ASSIGNED TASK:
Look through the data below and extract, unchanged, the lines from the one that contains "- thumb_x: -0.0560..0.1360" to the one that contains "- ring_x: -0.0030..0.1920", both included.

Records excerpted from a collection:

****************

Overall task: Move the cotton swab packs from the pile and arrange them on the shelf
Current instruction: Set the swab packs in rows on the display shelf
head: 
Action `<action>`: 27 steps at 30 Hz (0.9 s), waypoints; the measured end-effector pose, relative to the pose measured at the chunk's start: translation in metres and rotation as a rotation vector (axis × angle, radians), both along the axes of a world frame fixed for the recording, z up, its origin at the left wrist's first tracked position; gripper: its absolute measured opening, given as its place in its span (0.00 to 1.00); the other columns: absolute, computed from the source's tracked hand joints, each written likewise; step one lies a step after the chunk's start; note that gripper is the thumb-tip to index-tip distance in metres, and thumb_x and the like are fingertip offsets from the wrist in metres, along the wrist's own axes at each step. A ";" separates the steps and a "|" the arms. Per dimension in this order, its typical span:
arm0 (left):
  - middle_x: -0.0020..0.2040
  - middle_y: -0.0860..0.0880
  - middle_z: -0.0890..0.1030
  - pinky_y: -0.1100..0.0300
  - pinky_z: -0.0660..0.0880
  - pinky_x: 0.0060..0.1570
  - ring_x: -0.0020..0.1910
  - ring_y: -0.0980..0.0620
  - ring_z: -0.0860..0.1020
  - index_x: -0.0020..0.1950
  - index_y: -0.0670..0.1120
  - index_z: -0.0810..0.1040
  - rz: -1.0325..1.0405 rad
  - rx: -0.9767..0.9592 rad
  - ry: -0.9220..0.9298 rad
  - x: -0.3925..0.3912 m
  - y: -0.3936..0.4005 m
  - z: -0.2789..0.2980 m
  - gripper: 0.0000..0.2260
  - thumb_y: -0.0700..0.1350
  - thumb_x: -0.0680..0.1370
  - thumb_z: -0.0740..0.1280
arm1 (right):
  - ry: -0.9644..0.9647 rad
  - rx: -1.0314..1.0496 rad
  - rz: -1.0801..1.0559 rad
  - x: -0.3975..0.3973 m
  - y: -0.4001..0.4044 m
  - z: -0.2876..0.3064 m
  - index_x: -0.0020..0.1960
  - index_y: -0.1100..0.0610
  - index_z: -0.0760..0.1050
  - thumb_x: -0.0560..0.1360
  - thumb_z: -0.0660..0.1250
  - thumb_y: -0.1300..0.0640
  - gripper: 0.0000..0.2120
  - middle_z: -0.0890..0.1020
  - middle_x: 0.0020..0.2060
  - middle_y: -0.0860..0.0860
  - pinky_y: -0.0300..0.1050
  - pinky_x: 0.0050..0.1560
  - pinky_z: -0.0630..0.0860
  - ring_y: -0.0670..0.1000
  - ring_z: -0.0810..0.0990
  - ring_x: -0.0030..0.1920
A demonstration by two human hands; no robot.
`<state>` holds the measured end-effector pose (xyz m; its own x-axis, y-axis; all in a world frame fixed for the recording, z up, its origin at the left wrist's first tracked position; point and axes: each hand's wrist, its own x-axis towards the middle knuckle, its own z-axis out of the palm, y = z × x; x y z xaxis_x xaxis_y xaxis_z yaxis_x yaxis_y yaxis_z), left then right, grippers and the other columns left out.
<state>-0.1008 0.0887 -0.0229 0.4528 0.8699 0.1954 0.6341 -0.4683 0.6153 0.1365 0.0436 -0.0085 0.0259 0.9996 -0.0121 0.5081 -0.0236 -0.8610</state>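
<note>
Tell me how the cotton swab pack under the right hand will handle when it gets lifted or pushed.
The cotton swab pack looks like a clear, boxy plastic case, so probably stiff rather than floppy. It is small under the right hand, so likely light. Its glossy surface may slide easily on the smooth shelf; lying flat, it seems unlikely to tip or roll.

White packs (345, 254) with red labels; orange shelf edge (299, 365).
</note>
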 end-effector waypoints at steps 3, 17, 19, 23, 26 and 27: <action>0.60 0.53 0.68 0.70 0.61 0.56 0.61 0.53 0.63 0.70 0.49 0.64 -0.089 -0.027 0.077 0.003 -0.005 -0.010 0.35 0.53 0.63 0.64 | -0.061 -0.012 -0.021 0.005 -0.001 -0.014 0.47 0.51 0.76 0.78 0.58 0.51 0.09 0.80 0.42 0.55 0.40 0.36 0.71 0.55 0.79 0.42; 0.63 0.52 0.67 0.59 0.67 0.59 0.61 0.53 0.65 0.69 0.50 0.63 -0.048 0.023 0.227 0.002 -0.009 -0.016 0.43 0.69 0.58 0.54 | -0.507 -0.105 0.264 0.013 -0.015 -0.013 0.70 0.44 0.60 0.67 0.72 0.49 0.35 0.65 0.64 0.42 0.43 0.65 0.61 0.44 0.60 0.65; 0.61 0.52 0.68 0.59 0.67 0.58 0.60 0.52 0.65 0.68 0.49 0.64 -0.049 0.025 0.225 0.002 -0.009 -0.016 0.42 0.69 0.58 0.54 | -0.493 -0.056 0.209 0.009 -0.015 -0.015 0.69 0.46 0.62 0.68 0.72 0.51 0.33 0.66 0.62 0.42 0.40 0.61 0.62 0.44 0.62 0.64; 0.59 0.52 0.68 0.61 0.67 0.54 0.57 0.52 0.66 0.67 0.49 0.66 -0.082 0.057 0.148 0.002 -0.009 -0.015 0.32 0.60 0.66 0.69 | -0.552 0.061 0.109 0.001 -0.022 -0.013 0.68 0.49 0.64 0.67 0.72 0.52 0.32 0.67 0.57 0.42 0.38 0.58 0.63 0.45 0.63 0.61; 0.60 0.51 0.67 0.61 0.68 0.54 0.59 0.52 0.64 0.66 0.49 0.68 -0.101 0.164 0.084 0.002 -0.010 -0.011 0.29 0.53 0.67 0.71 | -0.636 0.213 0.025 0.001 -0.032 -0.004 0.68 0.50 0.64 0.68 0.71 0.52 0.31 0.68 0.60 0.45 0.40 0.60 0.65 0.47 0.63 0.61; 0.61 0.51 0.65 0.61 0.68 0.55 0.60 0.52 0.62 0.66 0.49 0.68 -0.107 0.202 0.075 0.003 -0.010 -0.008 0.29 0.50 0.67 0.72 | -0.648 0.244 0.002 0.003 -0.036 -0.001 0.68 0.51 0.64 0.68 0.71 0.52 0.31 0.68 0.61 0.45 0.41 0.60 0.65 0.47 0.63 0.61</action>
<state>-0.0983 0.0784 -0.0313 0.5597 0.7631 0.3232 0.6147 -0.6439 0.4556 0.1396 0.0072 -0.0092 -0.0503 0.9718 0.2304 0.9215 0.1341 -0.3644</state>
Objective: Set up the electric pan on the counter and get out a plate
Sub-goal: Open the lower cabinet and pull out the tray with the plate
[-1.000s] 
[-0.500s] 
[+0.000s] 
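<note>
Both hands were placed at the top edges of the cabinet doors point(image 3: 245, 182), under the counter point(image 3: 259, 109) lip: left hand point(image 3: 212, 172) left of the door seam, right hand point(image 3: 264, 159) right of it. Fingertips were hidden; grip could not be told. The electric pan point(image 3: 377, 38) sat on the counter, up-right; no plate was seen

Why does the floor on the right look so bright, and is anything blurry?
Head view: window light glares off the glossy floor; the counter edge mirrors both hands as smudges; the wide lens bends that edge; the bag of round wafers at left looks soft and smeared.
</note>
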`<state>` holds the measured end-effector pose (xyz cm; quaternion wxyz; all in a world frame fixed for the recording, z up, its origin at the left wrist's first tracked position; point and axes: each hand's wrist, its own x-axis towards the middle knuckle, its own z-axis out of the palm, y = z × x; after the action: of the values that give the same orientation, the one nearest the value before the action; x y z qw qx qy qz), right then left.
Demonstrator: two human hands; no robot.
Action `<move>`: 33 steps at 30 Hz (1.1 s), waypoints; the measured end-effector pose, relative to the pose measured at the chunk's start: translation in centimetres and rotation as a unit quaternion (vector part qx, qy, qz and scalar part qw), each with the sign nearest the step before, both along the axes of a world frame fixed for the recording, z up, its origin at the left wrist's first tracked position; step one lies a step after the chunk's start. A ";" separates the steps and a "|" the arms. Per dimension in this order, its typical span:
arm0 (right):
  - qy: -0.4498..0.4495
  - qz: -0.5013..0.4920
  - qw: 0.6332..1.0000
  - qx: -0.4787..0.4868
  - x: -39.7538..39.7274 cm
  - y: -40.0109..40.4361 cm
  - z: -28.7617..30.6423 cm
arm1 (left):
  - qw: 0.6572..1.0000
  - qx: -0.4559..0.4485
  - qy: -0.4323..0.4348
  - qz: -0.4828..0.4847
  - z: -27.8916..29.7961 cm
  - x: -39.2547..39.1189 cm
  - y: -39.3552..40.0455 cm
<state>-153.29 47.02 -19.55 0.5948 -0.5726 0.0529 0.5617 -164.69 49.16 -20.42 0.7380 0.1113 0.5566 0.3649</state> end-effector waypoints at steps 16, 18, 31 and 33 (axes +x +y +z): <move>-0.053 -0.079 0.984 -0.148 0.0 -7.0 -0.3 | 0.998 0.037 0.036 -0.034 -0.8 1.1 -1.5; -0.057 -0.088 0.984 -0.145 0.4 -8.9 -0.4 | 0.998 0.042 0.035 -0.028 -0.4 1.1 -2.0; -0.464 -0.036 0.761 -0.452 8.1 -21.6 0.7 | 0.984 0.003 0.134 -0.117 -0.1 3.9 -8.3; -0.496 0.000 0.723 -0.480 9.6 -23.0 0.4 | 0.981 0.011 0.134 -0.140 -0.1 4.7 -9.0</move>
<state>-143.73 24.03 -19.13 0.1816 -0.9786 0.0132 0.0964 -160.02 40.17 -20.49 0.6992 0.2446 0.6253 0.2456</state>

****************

ANSWER SPACE:
  - thumb_x: -0.0560..0.1360
  - thumb_z: -0.0660..0.1250
  - thumb_y: -0.1300..0.0640
  - gripper: 0.0000..0.2120
  - middle_z: -0.0890..0.1020
  - middle_x: 0.0020..0.2060
  - middle_y: -0.0860..0.0860
  - pinky_y: -0.0300..0.1050
  - pinky_x: 0.0050..0.1560
  - pinky_z: -0.0630..0.0860
  - ring_y: -0.0670..0.1000
  - ring_z: -0.0810..0.0990
  - ring_x: -0.0030..0.1920

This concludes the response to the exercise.